• _WHAT THE TASK REQUIRES_: Look through the entries. Copy each line that has the word "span".

[Saved entries]
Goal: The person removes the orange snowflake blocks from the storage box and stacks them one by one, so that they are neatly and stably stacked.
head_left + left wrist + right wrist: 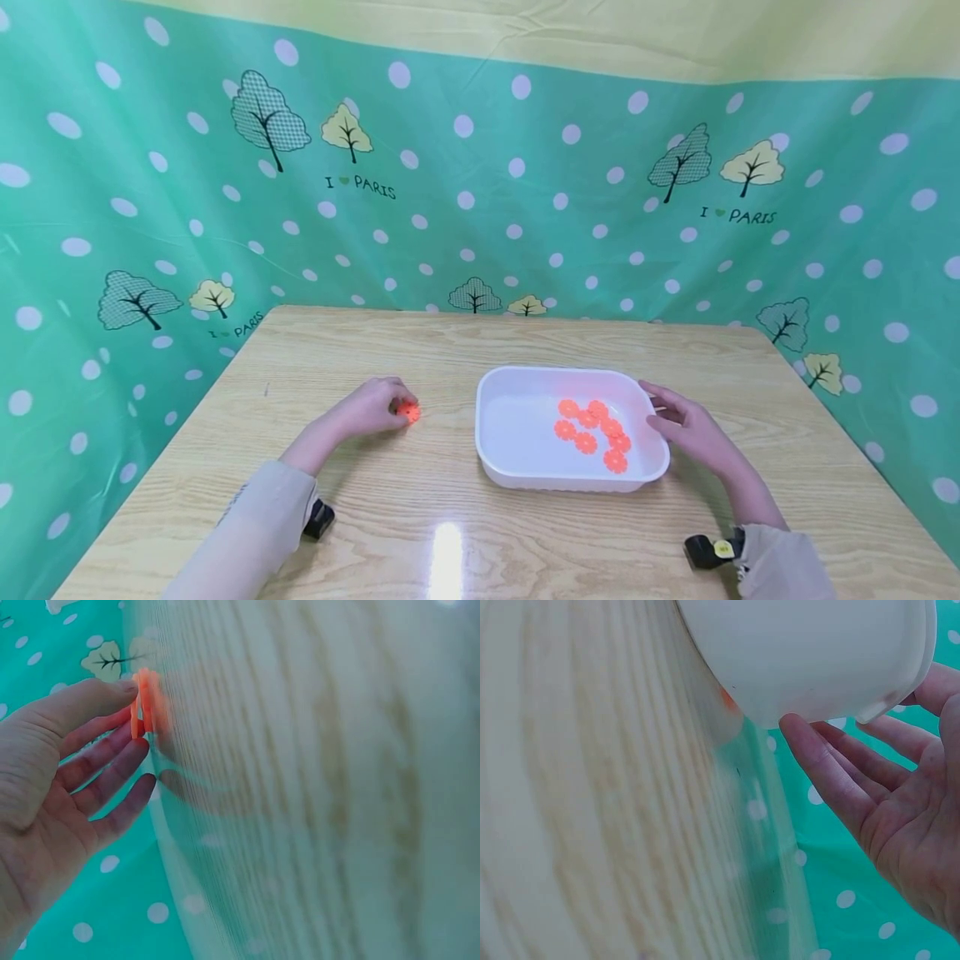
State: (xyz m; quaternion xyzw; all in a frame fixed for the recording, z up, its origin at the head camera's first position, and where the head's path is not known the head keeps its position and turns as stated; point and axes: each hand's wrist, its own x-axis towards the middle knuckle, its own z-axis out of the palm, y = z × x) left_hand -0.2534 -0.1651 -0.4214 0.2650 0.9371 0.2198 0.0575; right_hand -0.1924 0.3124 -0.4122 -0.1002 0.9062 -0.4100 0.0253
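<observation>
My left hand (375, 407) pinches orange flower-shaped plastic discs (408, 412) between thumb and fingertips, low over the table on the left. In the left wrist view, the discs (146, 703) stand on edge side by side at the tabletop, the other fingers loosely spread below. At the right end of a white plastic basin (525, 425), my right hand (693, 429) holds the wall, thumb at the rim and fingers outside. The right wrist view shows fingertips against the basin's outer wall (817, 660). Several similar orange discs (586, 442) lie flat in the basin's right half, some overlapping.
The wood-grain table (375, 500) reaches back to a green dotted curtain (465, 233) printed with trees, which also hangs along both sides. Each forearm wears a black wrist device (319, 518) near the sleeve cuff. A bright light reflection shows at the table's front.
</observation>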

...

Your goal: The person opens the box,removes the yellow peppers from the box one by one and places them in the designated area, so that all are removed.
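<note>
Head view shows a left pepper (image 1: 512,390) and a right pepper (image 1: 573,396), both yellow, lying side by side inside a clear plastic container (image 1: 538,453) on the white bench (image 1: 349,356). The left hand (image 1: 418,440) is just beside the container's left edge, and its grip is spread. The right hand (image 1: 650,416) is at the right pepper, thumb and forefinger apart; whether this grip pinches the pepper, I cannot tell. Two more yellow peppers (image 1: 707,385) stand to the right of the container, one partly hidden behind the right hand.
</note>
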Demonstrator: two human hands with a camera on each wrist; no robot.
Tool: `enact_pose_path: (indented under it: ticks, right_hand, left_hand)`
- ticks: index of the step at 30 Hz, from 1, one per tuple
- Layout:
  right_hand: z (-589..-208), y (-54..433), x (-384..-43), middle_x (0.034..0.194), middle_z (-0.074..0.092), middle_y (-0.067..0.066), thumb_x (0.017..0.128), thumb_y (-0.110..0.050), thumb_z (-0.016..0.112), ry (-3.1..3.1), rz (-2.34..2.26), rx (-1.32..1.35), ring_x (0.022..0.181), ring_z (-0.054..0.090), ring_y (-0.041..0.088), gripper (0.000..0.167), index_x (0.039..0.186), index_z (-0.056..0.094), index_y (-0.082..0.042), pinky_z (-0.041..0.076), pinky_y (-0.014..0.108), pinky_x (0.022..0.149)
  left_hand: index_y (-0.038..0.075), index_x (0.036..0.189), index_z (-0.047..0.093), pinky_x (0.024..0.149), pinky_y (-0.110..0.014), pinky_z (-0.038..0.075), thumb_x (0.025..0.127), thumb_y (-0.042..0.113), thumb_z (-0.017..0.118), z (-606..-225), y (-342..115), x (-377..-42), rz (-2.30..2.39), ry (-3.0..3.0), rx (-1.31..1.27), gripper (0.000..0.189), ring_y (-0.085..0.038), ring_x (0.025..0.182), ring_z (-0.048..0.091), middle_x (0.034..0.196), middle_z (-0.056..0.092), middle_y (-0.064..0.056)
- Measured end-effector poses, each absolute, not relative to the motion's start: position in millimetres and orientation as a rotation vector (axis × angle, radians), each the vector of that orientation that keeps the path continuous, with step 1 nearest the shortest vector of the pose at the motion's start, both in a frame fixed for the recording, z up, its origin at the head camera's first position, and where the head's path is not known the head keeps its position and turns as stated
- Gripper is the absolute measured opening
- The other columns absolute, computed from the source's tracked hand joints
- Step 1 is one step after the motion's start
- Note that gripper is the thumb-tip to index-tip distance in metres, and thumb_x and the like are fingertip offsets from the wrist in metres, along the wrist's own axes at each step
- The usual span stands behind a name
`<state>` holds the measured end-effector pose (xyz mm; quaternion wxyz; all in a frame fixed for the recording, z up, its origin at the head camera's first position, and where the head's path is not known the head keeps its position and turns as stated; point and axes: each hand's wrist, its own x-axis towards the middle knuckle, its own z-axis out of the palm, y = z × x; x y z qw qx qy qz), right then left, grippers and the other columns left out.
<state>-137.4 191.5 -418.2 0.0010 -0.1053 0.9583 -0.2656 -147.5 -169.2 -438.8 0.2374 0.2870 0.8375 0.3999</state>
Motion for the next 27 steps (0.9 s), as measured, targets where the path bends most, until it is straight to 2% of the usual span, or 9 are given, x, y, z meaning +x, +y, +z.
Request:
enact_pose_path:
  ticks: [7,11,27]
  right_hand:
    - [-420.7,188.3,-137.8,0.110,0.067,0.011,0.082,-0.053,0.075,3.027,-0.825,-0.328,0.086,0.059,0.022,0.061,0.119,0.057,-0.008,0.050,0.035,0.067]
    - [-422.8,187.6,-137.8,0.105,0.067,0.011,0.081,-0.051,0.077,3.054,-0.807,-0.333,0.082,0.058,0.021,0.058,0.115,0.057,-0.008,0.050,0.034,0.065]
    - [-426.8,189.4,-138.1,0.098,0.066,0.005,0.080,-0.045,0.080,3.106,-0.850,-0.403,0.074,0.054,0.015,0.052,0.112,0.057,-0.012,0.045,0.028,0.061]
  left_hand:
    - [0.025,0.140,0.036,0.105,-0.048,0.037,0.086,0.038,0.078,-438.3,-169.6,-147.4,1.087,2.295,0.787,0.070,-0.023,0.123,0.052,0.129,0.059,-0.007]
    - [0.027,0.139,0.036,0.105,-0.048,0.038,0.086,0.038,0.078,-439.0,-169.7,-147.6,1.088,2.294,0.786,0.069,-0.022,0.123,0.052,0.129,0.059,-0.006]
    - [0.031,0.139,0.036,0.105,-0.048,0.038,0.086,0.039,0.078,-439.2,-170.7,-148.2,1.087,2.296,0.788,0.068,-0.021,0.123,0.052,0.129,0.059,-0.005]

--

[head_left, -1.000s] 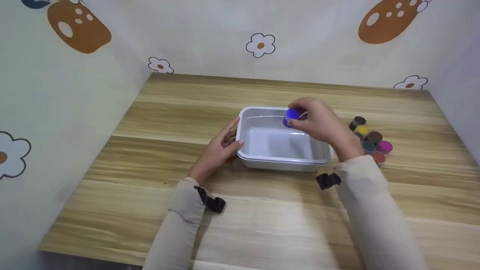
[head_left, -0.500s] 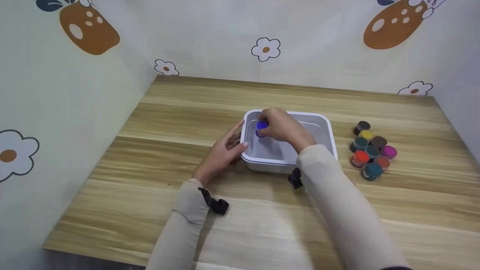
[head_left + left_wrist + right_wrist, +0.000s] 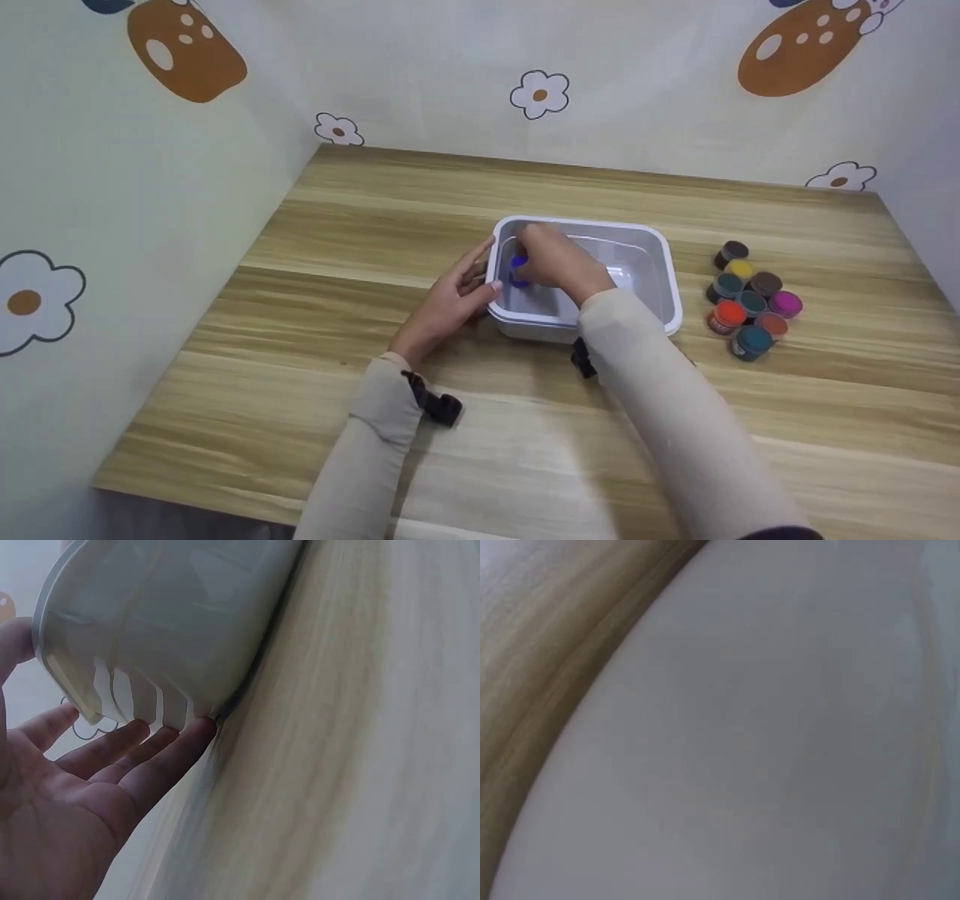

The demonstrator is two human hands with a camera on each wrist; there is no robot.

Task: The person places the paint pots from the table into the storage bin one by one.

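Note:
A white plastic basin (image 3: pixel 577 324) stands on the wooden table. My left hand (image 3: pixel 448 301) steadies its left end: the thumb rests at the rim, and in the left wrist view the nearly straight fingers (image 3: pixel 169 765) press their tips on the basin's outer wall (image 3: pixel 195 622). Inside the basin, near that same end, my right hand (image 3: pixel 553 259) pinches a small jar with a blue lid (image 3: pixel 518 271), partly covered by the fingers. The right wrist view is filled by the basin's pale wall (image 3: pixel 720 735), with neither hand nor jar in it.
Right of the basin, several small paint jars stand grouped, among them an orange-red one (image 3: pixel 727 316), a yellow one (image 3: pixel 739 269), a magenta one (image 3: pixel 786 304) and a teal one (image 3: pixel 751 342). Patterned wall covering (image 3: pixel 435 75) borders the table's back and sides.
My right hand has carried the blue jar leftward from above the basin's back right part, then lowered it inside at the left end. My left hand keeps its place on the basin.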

• _REPLY_:
- The usual span stands behind a name
Motion for the next 27 steps (0.9 s), as measured, targets where the path bends most, until it is straight to 2% of the usual span, or 9 are given, x, y, z meaning +x, +y, +z.

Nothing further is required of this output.